Questa tecnica è una delle più efficaci per quel che riguarda il controllo dell’accesso alla LAN. Sfruttando le peculiarità degli indirizzi Mac, infatti, è possibile impostare delle regole che precludono l’accesso alla rete ai dispositivi non “certificati” in maniera certa e incontrovertibile. 

O almeno così dovrebbe essere. Particolari tecniche, infatti, consentono di bypassare questi controlli, rendendoli così meno efficaci. In questa ottica, dunque, è fondamentale utilizzare soluzioni NAC che consentano di individuare questi tentativi di attacco e neutralizzare così dispositivi  

 

Cosa sono gli indirizzi Mac 

macaddresses (indirizzi Mac in italiano) sono degli identificatori univoci assegnati al Network Interface Controller di ogni dispositivo che abbia le capacità di collegarsi a una rete informatica. Detto in parole più semplici, si tratta di una sorta di “impronta digitale di rete” che permette a un device di essere individuato e riconosciuto in maniera univoca. I macaddresses, infatti, vengono assegnati ai dispositivi di rete prima che vengano messi in vendita e, teoricamente, non possono essere “contraffatti”. 

 

Come utilizzare i macaddresses nella gestione degli accessi alla LAN 

La natura stessa degli indirizzi Mac, dunque, li rende particolarmente adatti per controllare il flusso di dispositivi che vuole connettersi a una rete informatica. Gli amministratori di rete o i responsabili IT, infatti, non dovranno far altro che creare una lista dei dispositivi affidabili e consentire solamente a questi la possibilità di accedere al network aziendale. 

In questo modo la gestione degli accessi alla LAN non solo è semplificata, ma anche ottimizzata: le soluzioni di difesa del perimetro aziendale non dovranno far altro che controllare che l’indirizzo Mac del dispositivo che richiede l’accesso alla rete sia incluso nella lista e “reagire” di conseguenza. 

Una soluzione, quella del controllo dei macadressesche si adatta principalmente a realtà aziendali medio-piccole, che hanno maggiori possibilità di controllo dei dispositivi utilizzati dai dipendenti.
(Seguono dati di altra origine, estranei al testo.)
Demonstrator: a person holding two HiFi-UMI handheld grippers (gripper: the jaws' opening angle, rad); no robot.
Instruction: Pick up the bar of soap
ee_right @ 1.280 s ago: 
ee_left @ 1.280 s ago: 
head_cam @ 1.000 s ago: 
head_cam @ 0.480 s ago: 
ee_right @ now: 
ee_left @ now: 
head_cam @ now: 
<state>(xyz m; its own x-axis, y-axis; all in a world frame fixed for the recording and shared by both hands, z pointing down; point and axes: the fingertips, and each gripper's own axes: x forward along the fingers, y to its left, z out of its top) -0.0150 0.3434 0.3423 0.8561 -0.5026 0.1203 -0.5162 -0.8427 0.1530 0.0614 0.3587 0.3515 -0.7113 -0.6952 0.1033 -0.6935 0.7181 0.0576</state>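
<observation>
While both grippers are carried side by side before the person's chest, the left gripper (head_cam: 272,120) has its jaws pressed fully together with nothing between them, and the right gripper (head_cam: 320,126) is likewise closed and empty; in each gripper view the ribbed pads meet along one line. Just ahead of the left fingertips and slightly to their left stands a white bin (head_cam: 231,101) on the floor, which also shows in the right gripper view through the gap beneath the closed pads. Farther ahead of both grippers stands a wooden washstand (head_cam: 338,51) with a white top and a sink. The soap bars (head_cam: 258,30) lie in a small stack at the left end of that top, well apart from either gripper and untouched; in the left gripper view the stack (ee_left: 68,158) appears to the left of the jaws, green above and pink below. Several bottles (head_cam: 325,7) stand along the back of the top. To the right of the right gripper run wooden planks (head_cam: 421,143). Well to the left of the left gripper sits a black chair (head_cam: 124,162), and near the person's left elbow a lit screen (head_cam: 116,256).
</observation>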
Ovviamente il cosiddetto macaddresses filtering può essere adottato anche da realtà più grandi, a patto però che non vengano adottate politiche BYOD. Ossia, tutti i dispositivi devono prima transitare dalle mani dei responsabili IT, che possono così realizzare una whitelist dei dispositivi autorizzati all’accesso alle risorse di rete. 

In casi come questi, però, è consigliabile adottare delle soluzioni NAC avanzate, che consentano di creare delle policy di accesso granulari e in grado di integrare il controllo dei macaddresses con altre soluzioni di sicurezza. Ad esempio, è possibile utilizzare policy di compliance, che neghino l’accesso alla rete a dispositivi non aggiornati con l’ultima versione del sistema operativo o che non abbiano ancora installato le ultime patch di sicurezza rilasciate dalle case sviluppatrici.

 

I pericoli del Mac spoofing: come difendersi 

Come detto, gli indirizzi Mac vengono assegnati alle varie periferiche di rete – dagli smartphone ai PC, passando per le telecamere di sicurezza, stampanti, NAS e così via – in fase di produzione e, teoricamente, resta “impresso” nel firmware del dispositivo senza che ci sia alcuna possibilità di modificarlo. Da un punto di vista pratico, però, l’indirizzo Mac può essere modificato – o, per meglio dire, oscurato – tramite un’operazione definita di “spoofing”. 

Attraverso il Mac spoofing, infatti, è possibile mascherare il macaddress “originale” del device di rete con uno assegnato dall’utente. Questo permette, ad esempio, di rubare l’identità ad altri dispositivi e riuscire così ad aggirare i controlli basati esclusivamente sul monitoraggio dei macaddresses. Anche in questo caso, però, soluzioni NAC avanzate consentono di rilevare, localizzare e difendere il network aziendale da attacchi di questo genere, evitando così che degli intrusi riescano ad avere accesso alle risorse della LAN.